▸ **Problem to work on**: Apart from the pictures, every line below is to be set down exactly.

Records excerpted from a collection:
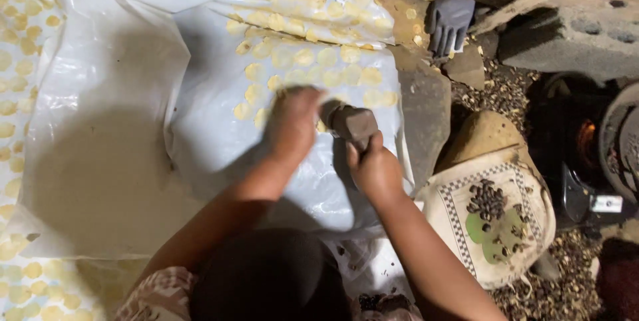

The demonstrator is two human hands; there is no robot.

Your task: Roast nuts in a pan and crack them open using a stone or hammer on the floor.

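Gripping a brown stone point(351, 123) in the right hand point(374, 169), fingers wrapped tight around it, above the white plastic sheet point(219, 141). Left hand point(293, 123) blurred, seemingly lying palm-down on the sheet just beside the stone, fingers loosely together. Yellow flattened discs point(313, 61) spread in rows beyond both hands. Best kept: stone face flat, blows square, left fingers clear. Dark seeds point(487, 200) heaped on a patterned cloth point(459, 228) at right.

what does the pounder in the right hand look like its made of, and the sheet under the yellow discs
The pounder in the right hand looks like stone: dull grey-brown, blocky, matte, though wood can't be ruled out. The white sheet looks like thin plastic: glossy, creased, folded over itself at the top, with the yellow discs showing faintly through the fold.
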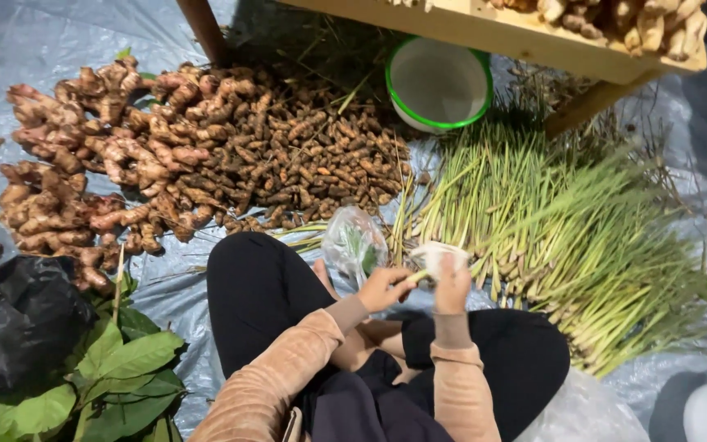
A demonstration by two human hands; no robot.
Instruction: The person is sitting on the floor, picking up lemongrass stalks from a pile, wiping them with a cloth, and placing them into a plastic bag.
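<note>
Left hand (384,288) pinches the pale end of a lemongrass stalk (419,276), fingers closed on it, right over the lap. Right hand (452,282) is wrapped tight around a white wad, maybe paper or thin plastic (434,254), touching that same stalk. Just beyond the knees, a clear plastic bag (353,243) with greens inside. The big lemongrass heap (566,237) fans out to the right on the grey tarp (42,37); turmeric pile (304,160) and ginger roots (83,155) sit left, white green-rimmed bowl (439,82) behind.
</note>
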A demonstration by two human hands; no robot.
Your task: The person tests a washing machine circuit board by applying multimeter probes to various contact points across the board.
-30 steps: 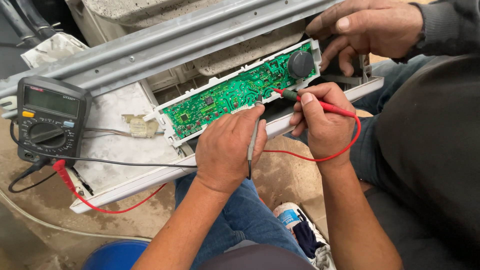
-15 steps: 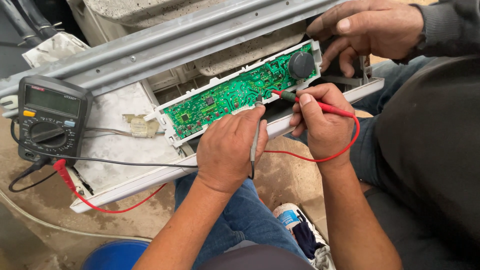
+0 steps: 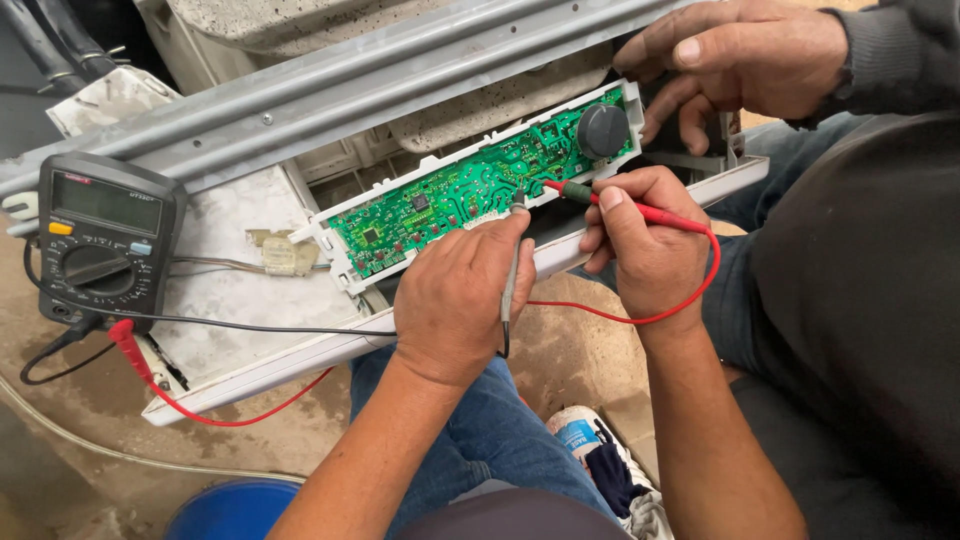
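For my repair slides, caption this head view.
Left hand and right hand press multimeter probes onto a green circuit board.

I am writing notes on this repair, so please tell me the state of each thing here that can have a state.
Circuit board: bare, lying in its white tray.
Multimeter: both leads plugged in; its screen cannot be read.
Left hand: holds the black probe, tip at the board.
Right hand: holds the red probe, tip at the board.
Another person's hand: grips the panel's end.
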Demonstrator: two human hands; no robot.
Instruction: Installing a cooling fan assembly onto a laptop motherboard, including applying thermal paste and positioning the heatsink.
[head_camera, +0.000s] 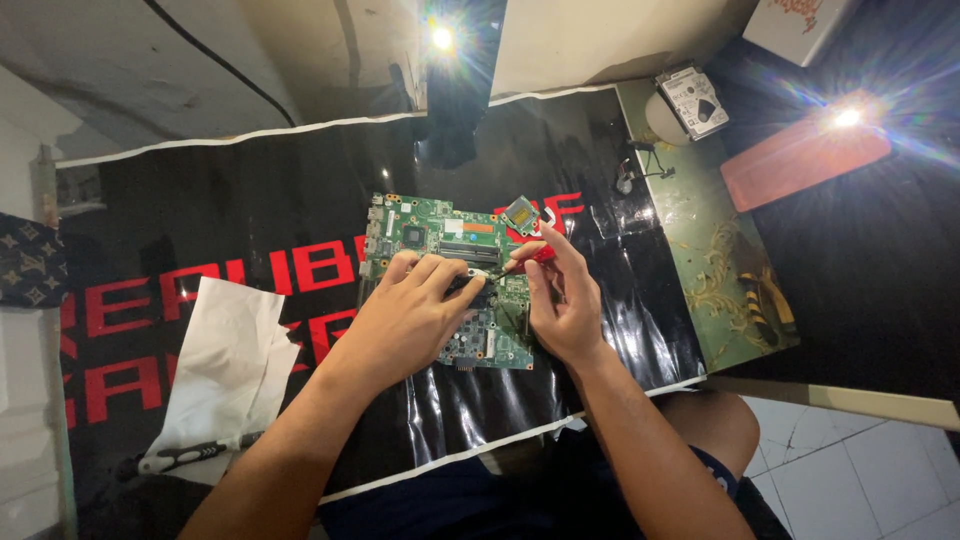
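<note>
A green circuit board (430, 232) lies on a glossy black sheet with red lettering (200, 230). My left hand (405, 320) rests flat on the board's lower middle, fingers pressing near a dark slot. My right hand (562, 300) is closed around a thin red-handled tool (530, 258), its tip pointing left at the board close to my left fingertips. A small square chip (521, 214) sits at the board's upper right corner, just above my right hand.
White tissue paper (225, 365) lies at left, with a black-handled tool (185, 455) beneath it. A hard drive (695, 103), a red-orange flat case (805, 162) and two bright lamps stand at the back. My knee (715, 425) shows below the table edge.
</note>
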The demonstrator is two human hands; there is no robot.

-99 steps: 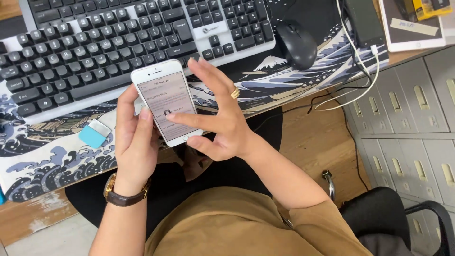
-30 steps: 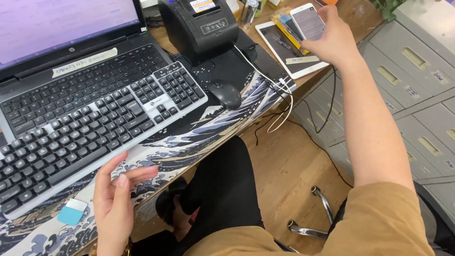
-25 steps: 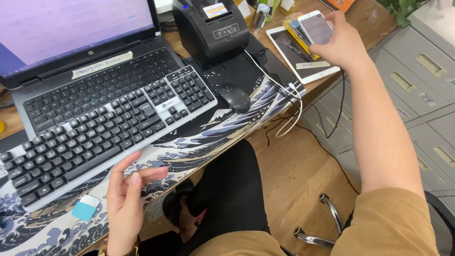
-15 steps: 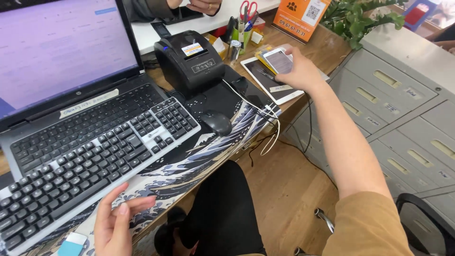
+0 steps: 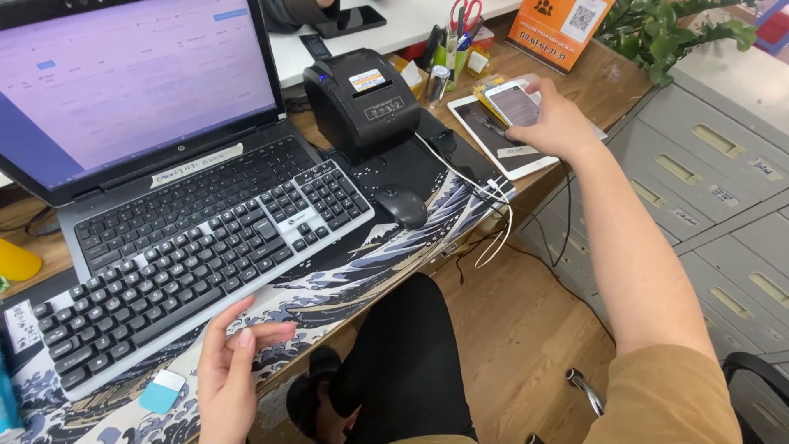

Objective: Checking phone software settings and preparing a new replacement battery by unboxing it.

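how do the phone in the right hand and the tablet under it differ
The phone is small, gripped by the right hand and raised at a tilt; the tablet is larger and lies flat on the desk. The phone's screen looks lit grey; the tablet's is dark. Both are white-framed rectangles.

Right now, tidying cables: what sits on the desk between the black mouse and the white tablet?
In the head view, white cables trail over the desk edge between the mouse and the tablet; nothing else.
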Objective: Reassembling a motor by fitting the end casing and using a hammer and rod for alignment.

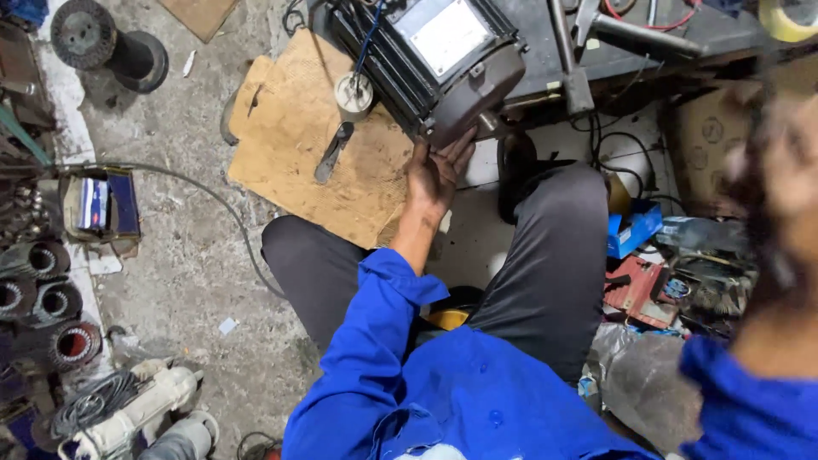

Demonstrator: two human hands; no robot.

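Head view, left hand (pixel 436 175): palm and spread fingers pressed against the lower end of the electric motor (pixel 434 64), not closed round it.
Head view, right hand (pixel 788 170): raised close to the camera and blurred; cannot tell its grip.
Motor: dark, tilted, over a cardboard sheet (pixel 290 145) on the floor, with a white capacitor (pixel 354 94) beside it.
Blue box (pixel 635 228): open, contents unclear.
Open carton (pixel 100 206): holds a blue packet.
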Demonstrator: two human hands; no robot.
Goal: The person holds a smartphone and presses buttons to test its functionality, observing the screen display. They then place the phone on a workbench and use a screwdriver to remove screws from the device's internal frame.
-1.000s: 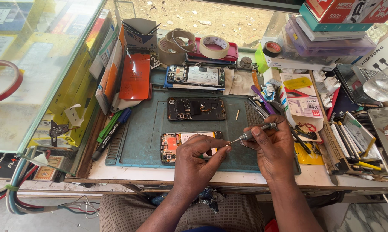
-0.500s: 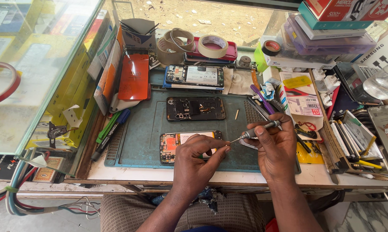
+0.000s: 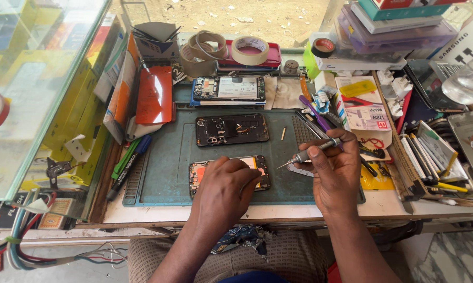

▸ **Exercise result**:
The demonstrator is two human hands; there is no robot.

Your task: Roast nuts in a pan and crack them open using a stone or hammer on the floor.

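Gripping a brown stone point(351, 123) in the right hand point(374, 169), fingers wrapped tight around it, above the white plastic sheet point(219, 141). Left hand point(293, 123) blurred, seemingly lying palm-down on the sheet just beside the stone, fingers loosely together. Yellow flattened discs point(313, 61) spread in rows beyond both hands. Best kept: stone face flat, blows square, left fingers clear. Dark seeds point(487, 200) heaped on a patterned cloth point(459, 228) at right.

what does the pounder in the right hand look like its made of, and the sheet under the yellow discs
The pounder in the right hand looks like stone: dull grey-brown, blocky, matte, though wood can't be ruled out. The white sheet looks like thin plastic: glossy, creased, folded over itself at the top, with the yellow discs showing faintly through the fold.
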A demonstration by two human hands; no robot.
Instruction: The person is sitting on the floor, picking up lemongrass stalks from a pile, wiping them with a cloth, and placing them into a plastic bag.
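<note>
Left hand (384,288) pinches the pale end of a lemongrass stalk (419,276), fingers closed on it, right over the lap. Right hand (452,282) is wrapped tight around a white wad, maybe paper or thin plastic (434,254), touching that same stalk. Just beyond the knees, a clear plastic bag (353,243) with greens inside. The big lemongrass heap (566,237) fans out to the right on the grey tarp (42,37); turmeric pile (304,160) and ginger roots (83,155) sit left, white green-rimmed bowl (439,82) behind.
</note>
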A demonstration by two human hands; no robot.
Your task: The person tests a washing machine circuit board by applying multimeter probes to various contact points across the board.
-30 steps: 
-15 steps: 
+0 steps: 
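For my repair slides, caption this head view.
Left hand and right hand press multimeter probes onto a green circuit board.

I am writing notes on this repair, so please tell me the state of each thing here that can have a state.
Circuit board: bare, lying in its white tray.
Multimeter: both leads plugged in; its screen cannot be read.
Left hand: holds the black probe, tip at the board.
Right hand: holds the red probe, tip at the board.
Another person's hand: grips the panel's end.
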Demonstrator: two human hands; no robot.
Instruction: Installing a cooling fan assembly onto a laptop motherboard, including applying thermal paste and positioning the heatsink.
[head_camera, +0.000s] 
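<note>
A green circuit board (430, 232) lies on a glossy black sheet with red lettering (200, 230). My left hand (405, 320) rests flat on the board's lower middle, fingers pressing near a dark slot. My right hand (562, 300) is closed around a thin red-handled tool (530, 258), its tip pointing left at the board close to my left fingertips. A small square chip (521, 214) sits at the board's upper right corner, just above my right hand.
White tissue paper (225, 365) lies at left, with a black-handled tool (185, 455) beneath it. A hard drive (695, 103), a red-orange flat case (805, 162) and two bright lamps stand at the back. My knee (715, 425) shows below the table edge.
</note>
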The demonstrator is two human hands; there is no robot.

-99 steps: 
-30 steps: 
-25 steps: 
-15 steps: 
+0 steps: 

Objective: Checking phone software settings and preparing a new replacement battery by unboxing it.

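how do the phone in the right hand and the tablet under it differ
The phone is small, gripped by the right hand and raised at a tilt; the tablet is larger and lies flat on the desk. The phone's screen looks lit grey; the tablet's is dark. Both are white-framed rectangles.

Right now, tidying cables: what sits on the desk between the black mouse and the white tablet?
In the head view, white cables trail over the desk edge between the mouse and the tablet; nothing else.
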Objective: Reassembling a motor by fitting the end casing and using a hammer and rod for alignment.


Demonstrator: two human hands; no robot.

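Head view, left hand (pixel 436 175): palm and spread fingers pressed against the lower end of the electric motor (pixel 434 64), not closed round it.
Head view, right hand (pixel 788 170): raised close to the camera and blurred; cannot tell its grip.
Motor: dark, tilted, over a cardboard sheet (pixel 290 145) on the floor, with a white capacitor (pixel 354 94) beside it.
Blue box (pixel 635 228): open, contents unclear.
Open carton (pixel 100 206): holds a blue packet.
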Demonstrator: two human hands; no robot.
Goal: The person holds a smartphone and presses buttons to test its functionality, observing the screen display. They then place the phone on a workbench and use a screwdriver to remove screws from the device's internal frame.
-1.000s: 
-0.500s: 
+0.000s: 

Work on this exercise is complete, and nothing remains.